Divulgação Cecom/TJTO A imagem mostra três magistrados do Tribunal de Justiça do Tocantins posando para foto em frente ao painel oficial do XVII Fonavid. O fundo exibe a identidade visual do evento

O Tribunal de Justiça do Tocantins (TJTO) marcou presença no XVII Fórum Nacional de Juízes e Juízas de Violência Doméstica e Familiar contra a Mulher (Fonavid), realizado entre os dias 10 e 14 de novembro, em São Luís (MA). Participaram a coordenadora estadual da Mulher em Situação de Violência Doméstica e Familiar (Cevid/TJTO), juíza Cirlene de Assis, que representou o Judiciário tocantinense; o titular da Vara Especializada no Combate à Violência Doméstica e Familiar contra a Mulher de Palmas, juiz Antiógenes Ferreira de Souza; e o titular da Vara Especializada no Combate à Violência Doméstica contra a Mulher e Crimes Dolosos contra a Vida de Gurupi, juiz Jossanner Nery Nogueira Luna.

O Fonavid é um espaço nacional de diálogo que busca melhorar o acesso à Justiça para mulheres em situação de violência doméstica e familiar. O fórum reúne magistrados e magistradas de todo o país para trocar experiências, alinhar procedimentos relacionados à Lei Maria da Penha (Lei nº 11.340/2006) e fortalecer a rede de proteção às mulheres.

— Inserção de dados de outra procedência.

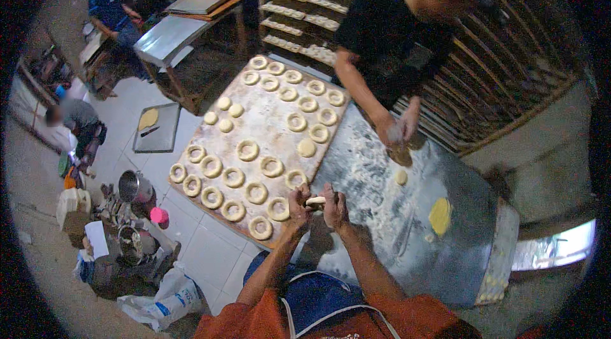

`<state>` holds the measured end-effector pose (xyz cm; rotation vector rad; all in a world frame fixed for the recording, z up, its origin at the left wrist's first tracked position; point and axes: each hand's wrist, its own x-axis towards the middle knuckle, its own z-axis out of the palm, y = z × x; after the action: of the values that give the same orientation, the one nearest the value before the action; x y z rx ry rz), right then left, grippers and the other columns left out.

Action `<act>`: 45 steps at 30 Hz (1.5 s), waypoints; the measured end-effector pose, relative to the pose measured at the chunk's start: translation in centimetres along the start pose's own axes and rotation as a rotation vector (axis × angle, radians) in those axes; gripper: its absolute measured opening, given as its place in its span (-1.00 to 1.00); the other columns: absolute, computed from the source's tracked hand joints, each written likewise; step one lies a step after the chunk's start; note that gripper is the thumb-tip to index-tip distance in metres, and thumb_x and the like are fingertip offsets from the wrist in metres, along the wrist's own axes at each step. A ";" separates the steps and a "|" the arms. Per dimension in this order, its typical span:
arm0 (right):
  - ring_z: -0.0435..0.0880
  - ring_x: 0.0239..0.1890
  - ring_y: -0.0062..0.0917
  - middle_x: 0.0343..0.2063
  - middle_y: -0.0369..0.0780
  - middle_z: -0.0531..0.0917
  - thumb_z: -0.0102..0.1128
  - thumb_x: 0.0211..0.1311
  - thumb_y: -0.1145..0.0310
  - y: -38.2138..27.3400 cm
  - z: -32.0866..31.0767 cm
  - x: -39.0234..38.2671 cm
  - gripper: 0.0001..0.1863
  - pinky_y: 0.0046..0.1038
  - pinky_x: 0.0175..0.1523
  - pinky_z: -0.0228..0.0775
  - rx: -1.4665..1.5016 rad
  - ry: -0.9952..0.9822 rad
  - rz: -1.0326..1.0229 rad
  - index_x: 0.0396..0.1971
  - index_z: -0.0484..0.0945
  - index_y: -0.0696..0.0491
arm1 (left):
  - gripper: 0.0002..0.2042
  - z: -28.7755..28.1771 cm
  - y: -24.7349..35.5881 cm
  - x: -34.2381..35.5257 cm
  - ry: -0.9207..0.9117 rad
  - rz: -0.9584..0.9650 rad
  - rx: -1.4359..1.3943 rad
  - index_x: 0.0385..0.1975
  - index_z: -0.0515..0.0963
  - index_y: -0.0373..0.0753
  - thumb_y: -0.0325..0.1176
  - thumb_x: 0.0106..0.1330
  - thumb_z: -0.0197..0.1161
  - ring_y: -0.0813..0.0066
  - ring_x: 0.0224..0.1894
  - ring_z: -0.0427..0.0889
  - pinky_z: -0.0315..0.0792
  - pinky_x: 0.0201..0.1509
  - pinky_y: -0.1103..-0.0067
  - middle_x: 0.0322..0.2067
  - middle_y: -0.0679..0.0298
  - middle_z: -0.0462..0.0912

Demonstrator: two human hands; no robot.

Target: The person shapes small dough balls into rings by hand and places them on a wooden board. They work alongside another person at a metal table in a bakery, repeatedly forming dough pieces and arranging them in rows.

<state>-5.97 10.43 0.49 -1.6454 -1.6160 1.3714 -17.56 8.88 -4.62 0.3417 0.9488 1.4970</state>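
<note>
Between my two hands is a small piece of pale dough (315,200), perhaps a ring, mostly hidden by the fingers. My left hand (299,204) grips its left side and my right hand (335,210) its right, just off the near right edge of a floured wooden board (254,121). Several dough rings lie on that board, one of them (295,179) right beside my left hand. Toward its left side sit several round dough balls (225,125). A flattened dough round (306,148) lies near the board's right edge.
Across the flour-dusted metal table (382,243), a co-worker in black (394,40) works at a dough ball (401,177). Yellow dough (439,216) lies at right. Racks of trays (302,14) stand behind. Left on the floor are a tray (164,142), a metal pot (135,186) and a pink cup (159,215).
</note>
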 end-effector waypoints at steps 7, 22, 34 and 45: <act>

Nesta edição, o evento foi organizado em parceria com o Tribunal de Justiça do Maranhão (TJMA). O encerramento foi marcado pela Assembleia Geral do Fonavid, que debateu os avanços e os desafios enfrentados no enfrentamento à violência doméstica.

Sobre o evento

Com o tema “Como a educação e a comunicação podem ser instrumentos para a erradicação da violência doméstica e familiar contra as mulheres?”, o Fonavid abriu suas atividades com a palestra magna da ministra Cármen Lúcia, reforçando o papel do Judiciário no combate ao feminicídio. Na ocasião, foi lançada a campanha “Judiciário pelo fim do feminicídio”.

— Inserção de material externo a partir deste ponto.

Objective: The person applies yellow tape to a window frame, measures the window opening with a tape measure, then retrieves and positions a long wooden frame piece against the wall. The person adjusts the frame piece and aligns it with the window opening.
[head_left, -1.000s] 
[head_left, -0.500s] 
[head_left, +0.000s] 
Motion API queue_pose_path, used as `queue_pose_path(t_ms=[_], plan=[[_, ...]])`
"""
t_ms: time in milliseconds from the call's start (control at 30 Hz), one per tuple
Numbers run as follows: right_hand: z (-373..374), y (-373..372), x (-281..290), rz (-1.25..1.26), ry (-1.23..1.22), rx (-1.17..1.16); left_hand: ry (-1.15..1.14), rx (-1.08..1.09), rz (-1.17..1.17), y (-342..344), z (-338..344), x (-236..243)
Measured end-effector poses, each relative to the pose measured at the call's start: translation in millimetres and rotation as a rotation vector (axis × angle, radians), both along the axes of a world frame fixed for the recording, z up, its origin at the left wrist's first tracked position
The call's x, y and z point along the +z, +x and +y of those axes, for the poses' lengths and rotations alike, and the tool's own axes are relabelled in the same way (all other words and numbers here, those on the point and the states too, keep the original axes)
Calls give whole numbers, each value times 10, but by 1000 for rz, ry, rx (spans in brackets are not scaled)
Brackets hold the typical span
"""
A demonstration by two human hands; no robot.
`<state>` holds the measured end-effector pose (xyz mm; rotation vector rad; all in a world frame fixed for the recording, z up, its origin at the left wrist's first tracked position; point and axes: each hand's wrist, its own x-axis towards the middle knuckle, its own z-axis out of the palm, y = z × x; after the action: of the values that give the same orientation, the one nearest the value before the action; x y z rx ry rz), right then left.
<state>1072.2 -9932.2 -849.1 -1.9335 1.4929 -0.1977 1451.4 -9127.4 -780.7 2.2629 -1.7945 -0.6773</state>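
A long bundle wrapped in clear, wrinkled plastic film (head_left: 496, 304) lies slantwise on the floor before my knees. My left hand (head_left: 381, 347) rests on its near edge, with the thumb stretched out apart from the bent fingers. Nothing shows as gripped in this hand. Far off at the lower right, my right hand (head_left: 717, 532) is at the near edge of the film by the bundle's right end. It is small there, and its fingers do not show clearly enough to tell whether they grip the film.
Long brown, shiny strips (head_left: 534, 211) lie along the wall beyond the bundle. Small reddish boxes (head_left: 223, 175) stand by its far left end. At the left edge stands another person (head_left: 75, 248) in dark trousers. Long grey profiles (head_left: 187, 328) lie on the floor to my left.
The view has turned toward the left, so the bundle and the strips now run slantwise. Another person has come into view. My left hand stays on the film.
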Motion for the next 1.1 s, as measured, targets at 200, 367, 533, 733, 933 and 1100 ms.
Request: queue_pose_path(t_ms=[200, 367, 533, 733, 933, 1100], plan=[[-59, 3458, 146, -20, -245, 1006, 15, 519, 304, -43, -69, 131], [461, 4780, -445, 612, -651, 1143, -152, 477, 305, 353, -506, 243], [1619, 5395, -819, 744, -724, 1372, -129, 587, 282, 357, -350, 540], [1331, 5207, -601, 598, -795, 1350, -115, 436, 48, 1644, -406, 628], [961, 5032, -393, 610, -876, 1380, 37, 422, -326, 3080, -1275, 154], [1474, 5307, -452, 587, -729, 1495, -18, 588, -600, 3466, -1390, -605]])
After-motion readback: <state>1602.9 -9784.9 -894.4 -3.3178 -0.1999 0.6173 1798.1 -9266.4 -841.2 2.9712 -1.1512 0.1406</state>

A programação foi dividida em blocos temáticos que trataram de: como tornar o sistema de Justiça mais acolhedor para mulheres em situação de violência; estereótipos e discriminações nos discursos judiciais; injustiça epistêmica e seus impactos no Judiciário.

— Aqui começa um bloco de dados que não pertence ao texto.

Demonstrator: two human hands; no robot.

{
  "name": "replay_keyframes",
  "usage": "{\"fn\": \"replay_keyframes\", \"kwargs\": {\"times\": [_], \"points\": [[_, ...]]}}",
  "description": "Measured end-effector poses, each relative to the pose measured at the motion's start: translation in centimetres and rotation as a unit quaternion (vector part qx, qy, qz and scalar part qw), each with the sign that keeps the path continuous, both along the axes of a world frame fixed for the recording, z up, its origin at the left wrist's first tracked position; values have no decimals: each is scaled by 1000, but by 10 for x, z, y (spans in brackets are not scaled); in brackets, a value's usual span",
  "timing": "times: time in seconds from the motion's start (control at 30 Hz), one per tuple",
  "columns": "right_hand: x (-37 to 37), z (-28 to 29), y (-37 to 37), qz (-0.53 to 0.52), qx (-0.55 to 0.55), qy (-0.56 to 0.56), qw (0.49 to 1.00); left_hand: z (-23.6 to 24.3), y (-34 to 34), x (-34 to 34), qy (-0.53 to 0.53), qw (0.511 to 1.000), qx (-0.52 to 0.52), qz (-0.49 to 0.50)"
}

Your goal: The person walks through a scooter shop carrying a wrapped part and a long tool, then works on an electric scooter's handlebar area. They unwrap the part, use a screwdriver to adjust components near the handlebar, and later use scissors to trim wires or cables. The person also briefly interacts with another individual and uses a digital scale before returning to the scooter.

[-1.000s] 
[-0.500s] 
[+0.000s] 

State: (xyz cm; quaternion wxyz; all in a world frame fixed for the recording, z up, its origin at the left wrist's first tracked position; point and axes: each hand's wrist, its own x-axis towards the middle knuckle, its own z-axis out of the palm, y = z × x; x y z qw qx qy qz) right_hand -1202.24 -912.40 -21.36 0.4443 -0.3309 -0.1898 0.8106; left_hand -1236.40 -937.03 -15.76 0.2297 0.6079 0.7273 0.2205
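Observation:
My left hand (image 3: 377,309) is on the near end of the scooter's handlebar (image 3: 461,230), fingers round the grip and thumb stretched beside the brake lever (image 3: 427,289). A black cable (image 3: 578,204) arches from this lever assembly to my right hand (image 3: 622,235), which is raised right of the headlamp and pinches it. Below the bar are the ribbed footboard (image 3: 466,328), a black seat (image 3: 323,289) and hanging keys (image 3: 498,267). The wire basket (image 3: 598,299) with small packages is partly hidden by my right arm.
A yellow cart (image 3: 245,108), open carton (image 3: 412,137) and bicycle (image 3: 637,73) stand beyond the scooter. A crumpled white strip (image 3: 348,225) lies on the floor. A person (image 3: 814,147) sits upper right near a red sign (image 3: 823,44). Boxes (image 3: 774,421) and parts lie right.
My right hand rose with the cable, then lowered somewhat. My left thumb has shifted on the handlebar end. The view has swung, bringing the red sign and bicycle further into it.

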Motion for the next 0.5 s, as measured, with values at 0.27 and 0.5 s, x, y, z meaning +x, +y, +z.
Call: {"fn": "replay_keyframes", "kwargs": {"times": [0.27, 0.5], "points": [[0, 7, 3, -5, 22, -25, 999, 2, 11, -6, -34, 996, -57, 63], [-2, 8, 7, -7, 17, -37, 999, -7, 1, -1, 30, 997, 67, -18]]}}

Os quatro dias de atividades reuniram painéis, oficinas e debates com especialistas e personalidades que atuam na defesa dos direitos das mulheres. Entre as convidadas estavam Luiza Brunet e Mariana Ferrer, que abordaram temas como uso de linguagem inclusiva, media training com perspectiva de gênero e o papel da inteligência artificial na promoção da igualdade.